_What this task involves:_
Across the entries below, how many lines contain the string "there"? Only the number is wanted.

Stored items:

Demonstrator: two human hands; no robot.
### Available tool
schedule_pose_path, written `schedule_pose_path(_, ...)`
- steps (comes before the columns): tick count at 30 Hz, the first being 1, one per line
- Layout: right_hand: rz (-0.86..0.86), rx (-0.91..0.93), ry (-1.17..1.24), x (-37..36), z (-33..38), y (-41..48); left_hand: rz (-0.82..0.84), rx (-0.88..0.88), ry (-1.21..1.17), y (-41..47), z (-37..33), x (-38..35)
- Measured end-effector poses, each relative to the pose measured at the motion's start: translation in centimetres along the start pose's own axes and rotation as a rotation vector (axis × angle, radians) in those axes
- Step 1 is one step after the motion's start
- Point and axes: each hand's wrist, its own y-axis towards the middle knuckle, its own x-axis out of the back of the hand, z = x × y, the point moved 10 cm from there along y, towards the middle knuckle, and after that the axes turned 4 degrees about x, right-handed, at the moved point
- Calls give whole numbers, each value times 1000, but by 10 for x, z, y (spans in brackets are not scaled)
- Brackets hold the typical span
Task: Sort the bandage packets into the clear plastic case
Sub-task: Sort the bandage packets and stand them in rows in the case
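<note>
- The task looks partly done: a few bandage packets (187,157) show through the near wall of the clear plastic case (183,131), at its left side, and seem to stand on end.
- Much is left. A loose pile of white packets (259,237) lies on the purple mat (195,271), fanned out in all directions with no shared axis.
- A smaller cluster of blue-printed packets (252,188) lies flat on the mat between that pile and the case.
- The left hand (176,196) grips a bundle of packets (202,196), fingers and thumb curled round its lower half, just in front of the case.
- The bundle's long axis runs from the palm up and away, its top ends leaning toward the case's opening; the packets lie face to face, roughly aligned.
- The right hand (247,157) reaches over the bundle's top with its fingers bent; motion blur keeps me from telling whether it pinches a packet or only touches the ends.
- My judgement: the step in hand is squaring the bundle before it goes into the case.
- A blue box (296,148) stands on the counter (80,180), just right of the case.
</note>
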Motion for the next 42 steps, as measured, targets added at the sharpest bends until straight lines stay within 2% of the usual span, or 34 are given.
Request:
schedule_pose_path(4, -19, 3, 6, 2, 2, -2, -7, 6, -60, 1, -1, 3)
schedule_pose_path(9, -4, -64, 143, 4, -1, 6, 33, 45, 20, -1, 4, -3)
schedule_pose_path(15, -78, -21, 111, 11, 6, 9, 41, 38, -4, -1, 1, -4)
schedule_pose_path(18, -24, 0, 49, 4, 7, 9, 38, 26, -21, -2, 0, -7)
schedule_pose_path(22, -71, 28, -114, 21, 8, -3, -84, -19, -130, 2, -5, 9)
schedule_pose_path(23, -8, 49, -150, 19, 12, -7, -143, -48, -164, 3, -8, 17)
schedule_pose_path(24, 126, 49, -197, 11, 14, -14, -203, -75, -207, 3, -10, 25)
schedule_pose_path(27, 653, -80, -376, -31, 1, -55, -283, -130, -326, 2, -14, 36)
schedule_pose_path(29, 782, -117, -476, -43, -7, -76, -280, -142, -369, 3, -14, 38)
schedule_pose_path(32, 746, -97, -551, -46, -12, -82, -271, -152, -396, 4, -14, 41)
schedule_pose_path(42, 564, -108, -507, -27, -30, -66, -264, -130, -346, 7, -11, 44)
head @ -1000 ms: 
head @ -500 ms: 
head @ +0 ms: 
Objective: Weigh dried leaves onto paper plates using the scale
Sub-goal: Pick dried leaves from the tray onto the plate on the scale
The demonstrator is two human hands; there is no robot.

_Reply to the task:_
2